Nach diesen Bestimmungen der Lebensmittelhygieneverordnung hat der Inhaber oder Geschäftsführer eines Lebensmittelunternehmens die Einhaltung der genannten Temperaturvorschriften zu gewährleisten. Wird - wie im Beschwerdefall - in ein und derselben Kühleinrichtung die vorgeschriebene Temperatur nicht eingehalten, so liegt lediglich ein einziger Verstoß gegen die Bestimmungen der Lebensmittelhygiene vor, unabhängig davon, wie viele (unterschiedliche) Fleischprodukte sich in der Kühleinrichtung befinden.

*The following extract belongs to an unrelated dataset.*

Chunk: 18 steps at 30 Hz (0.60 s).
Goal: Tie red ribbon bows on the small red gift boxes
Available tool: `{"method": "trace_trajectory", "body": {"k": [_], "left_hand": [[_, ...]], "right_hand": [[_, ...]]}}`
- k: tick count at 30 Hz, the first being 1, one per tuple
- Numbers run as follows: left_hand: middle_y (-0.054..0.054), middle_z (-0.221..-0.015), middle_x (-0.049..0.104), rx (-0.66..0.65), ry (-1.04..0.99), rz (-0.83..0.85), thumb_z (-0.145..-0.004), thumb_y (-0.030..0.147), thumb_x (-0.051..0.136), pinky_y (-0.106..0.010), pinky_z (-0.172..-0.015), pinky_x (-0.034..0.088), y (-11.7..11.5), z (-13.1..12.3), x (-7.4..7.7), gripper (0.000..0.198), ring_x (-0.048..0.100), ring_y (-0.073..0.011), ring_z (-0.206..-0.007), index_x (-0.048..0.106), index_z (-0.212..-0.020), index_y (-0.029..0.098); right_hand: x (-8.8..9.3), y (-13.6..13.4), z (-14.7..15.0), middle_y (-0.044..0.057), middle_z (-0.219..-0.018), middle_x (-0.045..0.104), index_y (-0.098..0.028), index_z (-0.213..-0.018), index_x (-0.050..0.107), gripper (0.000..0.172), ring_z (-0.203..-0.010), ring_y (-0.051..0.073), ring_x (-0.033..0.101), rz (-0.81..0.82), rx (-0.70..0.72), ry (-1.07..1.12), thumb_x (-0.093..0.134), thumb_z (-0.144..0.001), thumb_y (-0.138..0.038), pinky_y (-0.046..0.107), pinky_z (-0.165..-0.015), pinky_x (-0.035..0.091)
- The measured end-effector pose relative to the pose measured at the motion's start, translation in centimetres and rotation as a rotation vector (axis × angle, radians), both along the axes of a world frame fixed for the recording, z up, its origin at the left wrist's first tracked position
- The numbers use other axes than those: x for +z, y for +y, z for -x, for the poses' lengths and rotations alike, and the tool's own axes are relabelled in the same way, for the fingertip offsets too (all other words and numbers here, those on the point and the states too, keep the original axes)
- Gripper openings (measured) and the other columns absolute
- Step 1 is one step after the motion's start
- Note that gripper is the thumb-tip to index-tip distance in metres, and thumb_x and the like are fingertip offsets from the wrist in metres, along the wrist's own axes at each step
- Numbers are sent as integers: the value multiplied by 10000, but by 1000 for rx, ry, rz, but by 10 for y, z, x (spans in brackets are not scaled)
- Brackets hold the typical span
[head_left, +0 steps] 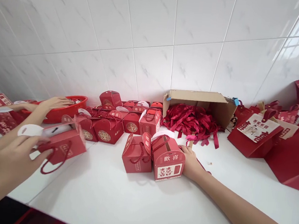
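Note:
My left hand (18, 159) grips a red gift box (67, 146) by its near left edge. That box is lifted and tilted, its top flaps spread apart and a twisted red cord handle hanging down. My right hand (190, 162) is closed against the right side of another red gift box (168, 156) standing upright on the table, its fingertips partly hidden behind it. This box has gold lettering and a white label on its front. A similar red box (137, 157) with a cord handle stands against its left side.
Several red gift boxes (108, 131) stand along the wall. A cardboard box (199, 96) lies on its side, spilling dark red ribbons (193, 122). Red bags (256, 137) crowd the right. At left, another person's hand (56, 103) reaches over a red basin (58, 115).

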<state>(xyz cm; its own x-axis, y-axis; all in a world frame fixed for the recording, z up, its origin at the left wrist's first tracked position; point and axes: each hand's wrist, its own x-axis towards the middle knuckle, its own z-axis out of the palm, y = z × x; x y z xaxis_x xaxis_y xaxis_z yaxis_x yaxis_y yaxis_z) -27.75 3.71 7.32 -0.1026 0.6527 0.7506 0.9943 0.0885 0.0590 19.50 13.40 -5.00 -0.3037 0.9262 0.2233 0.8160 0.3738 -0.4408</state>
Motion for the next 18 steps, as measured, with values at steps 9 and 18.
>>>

Die belangte Behörde handelte daher rechtswidrig, wenn sie dem Beschwerdeführer im vorliegenden Fall zwei Verstöße gegen die zitierten Verwaltungsvorschriften angelastet hat.

Der angefochtene Bescheid war somit wegen Rechtswidrigkeit seines Inhaltes gemäß § 42 Abs. 2 Z. 1 VwGG aufzuheben.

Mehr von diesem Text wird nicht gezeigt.